Activity
Only the lines from the line containing "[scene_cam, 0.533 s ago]" to the end of the material belong in the copy; set them down exactly, without pictures.

Source material Start Marker

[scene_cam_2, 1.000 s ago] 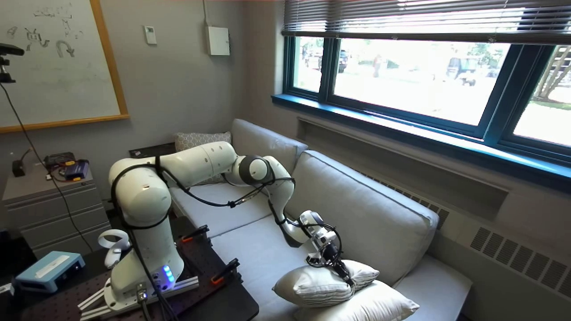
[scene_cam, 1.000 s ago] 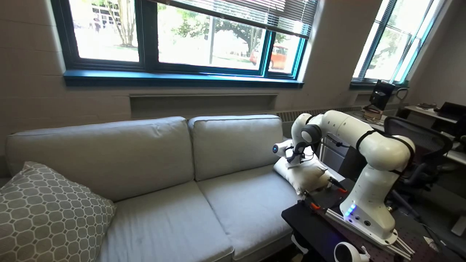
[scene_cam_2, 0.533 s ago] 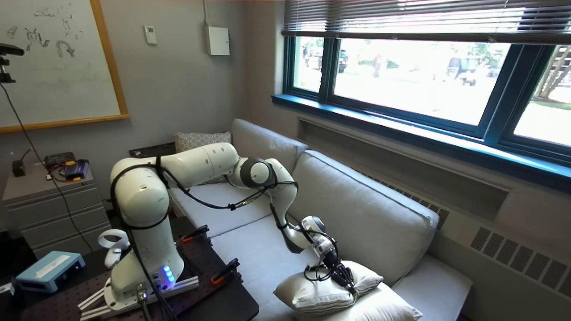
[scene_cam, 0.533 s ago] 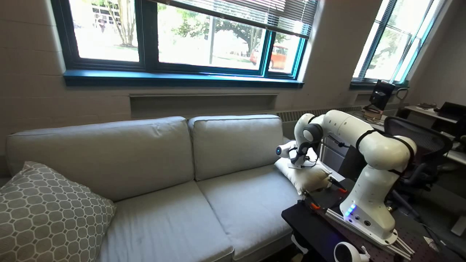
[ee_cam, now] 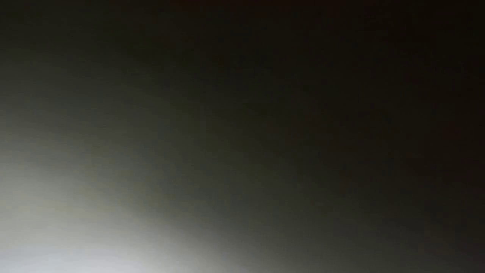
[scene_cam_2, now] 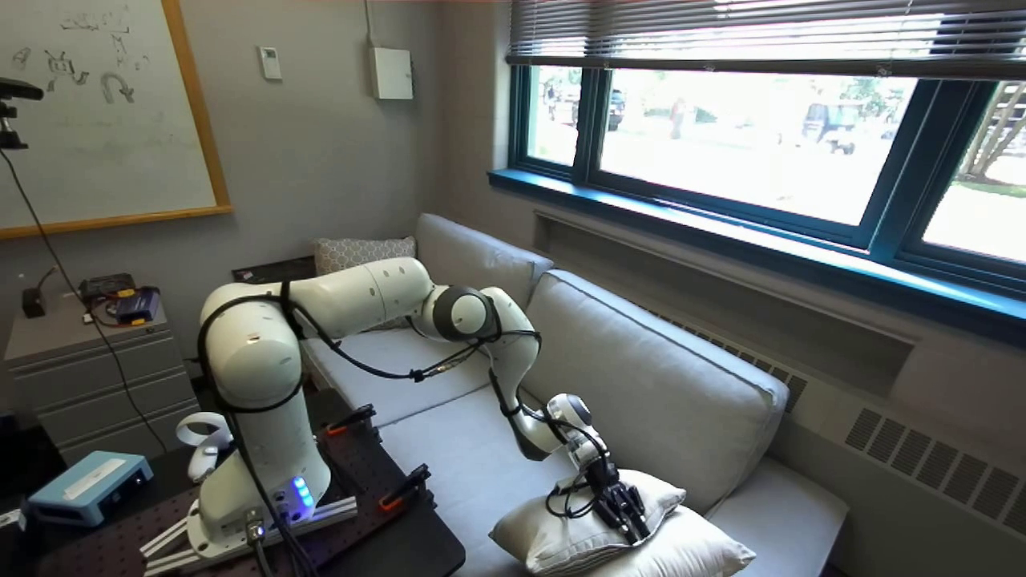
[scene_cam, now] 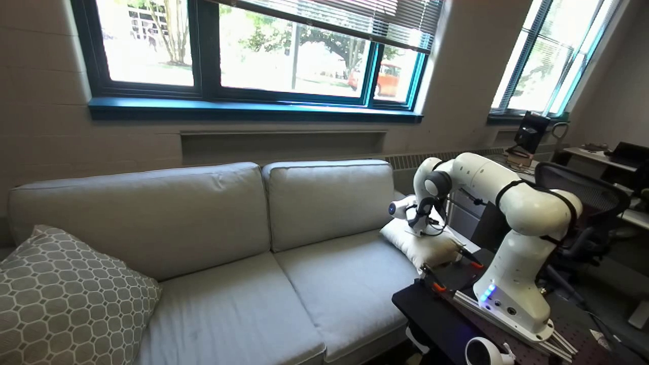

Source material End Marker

Solution to the exercise
[scene_cam, 0.533 s ago] 
[ee_cam, now] 
[scene_cam_2, now] 
[scene_cam, now] 

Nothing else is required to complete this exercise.